The Ultimate Pump Track Challenge saw destiny fulfilled in the women's bracket as Caroline Buchanan and Jill Kintner met in the big final once again.
In all three previous Crankworx pump track events, the Australian and the American faced off in the finals, with Buchanan capturing two of those meetings.
With the overall series title on the line at Blackcomb Base II, they met again, with Buchanan getting the best of the nine-time pump-track champion thanks to a blazing first run as she earned the $5,000 series bonus.
In comparison to other 2017 Crankworx stops, the Whistler track was relatively straight with just a single turn, which BMXer Buchanan said she enjoyed.
"I'm stoked to win in Whistler. It was that collision course right to the final with me and Jill Kintner. We battled all year," Buchanan said. "Every year, Whistler is the final of the series and this was a straight rhythm so it was a little bit different to normal, but it was fast."

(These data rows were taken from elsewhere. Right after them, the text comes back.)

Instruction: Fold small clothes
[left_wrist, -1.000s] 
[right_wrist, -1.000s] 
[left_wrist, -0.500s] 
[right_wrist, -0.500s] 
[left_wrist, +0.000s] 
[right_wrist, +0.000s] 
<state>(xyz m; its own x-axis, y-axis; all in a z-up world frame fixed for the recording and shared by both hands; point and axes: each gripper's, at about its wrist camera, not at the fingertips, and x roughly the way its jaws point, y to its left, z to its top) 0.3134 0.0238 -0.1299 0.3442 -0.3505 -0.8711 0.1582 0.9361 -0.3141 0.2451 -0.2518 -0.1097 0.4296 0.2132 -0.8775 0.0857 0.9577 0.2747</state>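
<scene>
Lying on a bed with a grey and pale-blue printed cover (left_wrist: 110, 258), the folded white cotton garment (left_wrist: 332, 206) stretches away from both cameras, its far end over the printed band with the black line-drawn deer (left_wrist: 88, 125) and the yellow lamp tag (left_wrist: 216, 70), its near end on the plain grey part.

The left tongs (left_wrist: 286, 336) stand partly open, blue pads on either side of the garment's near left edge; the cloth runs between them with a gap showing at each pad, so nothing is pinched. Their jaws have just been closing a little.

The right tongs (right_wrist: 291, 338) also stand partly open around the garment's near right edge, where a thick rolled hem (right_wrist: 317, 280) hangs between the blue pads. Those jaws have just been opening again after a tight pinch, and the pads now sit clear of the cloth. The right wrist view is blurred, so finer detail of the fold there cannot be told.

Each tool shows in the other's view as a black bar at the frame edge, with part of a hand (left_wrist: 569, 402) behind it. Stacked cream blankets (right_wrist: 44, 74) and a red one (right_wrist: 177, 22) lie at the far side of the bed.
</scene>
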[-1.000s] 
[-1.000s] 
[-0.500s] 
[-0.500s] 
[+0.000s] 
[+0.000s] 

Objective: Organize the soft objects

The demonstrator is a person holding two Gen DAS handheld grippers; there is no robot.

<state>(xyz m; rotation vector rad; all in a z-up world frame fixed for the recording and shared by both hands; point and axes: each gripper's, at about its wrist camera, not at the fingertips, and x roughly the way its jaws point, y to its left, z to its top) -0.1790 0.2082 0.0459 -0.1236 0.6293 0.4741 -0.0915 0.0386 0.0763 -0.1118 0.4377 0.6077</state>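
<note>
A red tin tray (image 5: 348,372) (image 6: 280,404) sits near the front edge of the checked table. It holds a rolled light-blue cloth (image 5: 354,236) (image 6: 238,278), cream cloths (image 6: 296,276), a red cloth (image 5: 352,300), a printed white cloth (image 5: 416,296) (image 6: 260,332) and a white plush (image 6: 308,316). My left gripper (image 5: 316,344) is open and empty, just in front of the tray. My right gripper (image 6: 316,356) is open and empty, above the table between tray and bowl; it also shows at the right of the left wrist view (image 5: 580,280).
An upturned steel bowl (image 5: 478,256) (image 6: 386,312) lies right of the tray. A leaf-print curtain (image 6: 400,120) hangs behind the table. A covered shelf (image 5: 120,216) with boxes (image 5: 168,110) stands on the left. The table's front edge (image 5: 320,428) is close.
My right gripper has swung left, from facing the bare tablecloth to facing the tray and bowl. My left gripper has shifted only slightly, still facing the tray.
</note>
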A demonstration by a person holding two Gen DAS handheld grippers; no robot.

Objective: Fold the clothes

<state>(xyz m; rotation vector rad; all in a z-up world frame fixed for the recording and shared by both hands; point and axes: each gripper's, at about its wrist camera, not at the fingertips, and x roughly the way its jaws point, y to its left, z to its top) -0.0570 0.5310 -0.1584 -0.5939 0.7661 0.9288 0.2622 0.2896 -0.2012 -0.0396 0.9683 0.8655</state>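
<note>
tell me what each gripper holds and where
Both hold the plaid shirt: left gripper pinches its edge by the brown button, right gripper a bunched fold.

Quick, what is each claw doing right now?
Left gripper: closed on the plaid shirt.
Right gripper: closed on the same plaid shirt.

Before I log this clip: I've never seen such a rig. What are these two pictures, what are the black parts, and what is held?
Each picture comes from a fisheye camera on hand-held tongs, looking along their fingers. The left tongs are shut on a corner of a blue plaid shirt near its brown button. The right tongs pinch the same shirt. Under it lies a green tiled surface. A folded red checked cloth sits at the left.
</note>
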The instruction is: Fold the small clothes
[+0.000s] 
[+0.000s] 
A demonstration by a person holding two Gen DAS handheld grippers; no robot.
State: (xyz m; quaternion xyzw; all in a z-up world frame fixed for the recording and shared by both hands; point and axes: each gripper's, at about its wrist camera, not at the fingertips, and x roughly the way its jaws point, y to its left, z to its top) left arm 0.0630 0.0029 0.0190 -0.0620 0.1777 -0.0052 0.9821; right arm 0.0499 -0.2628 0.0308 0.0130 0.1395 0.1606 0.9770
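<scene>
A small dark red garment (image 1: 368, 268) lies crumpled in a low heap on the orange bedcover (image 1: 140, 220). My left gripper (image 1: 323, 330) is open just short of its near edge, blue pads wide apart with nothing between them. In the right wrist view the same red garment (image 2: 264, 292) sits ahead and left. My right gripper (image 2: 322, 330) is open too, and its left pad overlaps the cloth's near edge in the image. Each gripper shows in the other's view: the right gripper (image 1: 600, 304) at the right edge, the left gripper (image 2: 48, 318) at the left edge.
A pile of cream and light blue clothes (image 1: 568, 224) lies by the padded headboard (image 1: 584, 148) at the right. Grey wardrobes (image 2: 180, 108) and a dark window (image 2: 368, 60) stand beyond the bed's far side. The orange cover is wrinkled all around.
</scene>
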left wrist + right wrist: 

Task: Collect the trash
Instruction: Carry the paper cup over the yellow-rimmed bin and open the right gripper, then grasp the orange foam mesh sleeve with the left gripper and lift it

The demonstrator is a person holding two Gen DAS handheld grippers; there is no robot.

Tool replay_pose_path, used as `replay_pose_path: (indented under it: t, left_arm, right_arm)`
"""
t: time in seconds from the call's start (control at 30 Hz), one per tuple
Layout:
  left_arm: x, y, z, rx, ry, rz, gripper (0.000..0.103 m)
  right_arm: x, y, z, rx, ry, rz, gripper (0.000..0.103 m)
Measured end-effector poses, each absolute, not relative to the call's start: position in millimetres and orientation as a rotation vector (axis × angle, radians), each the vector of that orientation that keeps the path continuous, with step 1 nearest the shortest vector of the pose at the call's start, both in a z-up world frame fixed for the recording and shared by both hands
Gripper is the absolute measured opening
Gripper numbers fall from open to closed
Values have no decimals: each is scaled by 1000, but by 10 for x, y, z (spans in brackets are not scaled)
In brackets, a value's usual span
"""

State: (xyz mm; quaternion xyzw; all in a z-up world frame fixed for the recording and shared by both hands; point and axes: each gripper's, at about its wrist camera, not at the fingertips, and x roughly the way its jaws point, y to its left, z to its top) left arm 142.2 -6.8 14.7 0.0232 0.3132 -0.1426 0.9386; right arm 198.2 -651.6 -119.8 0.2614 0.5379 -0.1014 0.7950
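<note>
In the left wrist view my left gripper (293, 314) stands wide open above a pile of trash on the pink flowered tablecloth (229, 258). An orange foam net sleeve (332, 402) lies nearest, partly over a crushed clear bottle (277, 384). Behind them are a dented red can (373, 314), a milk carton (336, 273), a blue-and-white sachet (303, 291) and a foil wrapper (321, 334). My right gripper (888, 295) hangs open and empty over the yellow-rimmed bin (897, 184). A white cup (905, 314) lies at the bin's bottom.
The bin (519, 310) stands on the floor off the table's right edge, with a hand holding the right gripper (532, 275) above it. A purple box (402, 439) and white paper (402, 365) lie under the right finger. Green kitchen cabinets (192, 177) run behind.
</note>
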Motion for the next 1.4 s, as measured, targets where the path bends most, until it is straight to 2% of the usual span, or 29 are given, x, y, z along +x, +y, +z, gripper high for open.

Kintner said Buchanan's start in the final made all the difference as she found herself at a deficit almost immediately.
"You've got no chain. You've got nothing you can do. You just have to wait for the chain to drop. I don't know how she did it, but she got me," Kintner said.
U.K. racer Joey Gough knocked off 16-year-old American Jordy Scott in the small final.
On the men's side, fellow Australian BMXer Bodi Turner took the field by storm in his Crankworx debut, upsetting France's Chaney Guennet in the round of 16. Guennet had entered the night second overall in the series standings and sought to knock off countryman Adrien Loron for the prize. Turner then defeated close friend Barry Nobles of the U.S., before edging New Zealand's Michael Bias by just 0.01 seconds in the semifinals to face Mitch Ropelato, who could claim the series title for himself with a victory. Turner got the best of the veteran American, though, and snagged his first-ever win.
"I'm a little overwhelmed so it was a little hard to control the nerves," he said. "A lot of the stuff I practice for BMX racing, I was able to apply today to keep the nerves down and focus on my line. In BMX, you've got a bunch of people cutting you off, but in this one, it's just you."
With the BMX World Championships having recently finished up in South Carolina, many international competitors were already in North America and so newcomers like Turner opted to add Crankworx to their itinerary.
"It was pretty last minute," he said. "I said 'I need to experience a mountain bike race and I need some time off' so this was the best opportunity and I've had the best week."
Ropelato said even though Turner was new to Crankworx, he didn't exactly come out of nowhere.
"He's not new to what we're doing. He's a BMXer. When I was age six to 14, this is what I was doing every week and when you do this every week, I expect you to be damn good," Ropelato said. "I made a bit of a mistake that cost me the win, in my head, but that's what happens. Live and learn."
Bias edged Loron in the small final, though the Frenchman still came through to win the series championship for the third year in a row even though the night didn't progress how he'd hoped.
"I would love to have been in the big final today, but it was hard work and guys are really fast," Loron said. "It was a tight race all night long."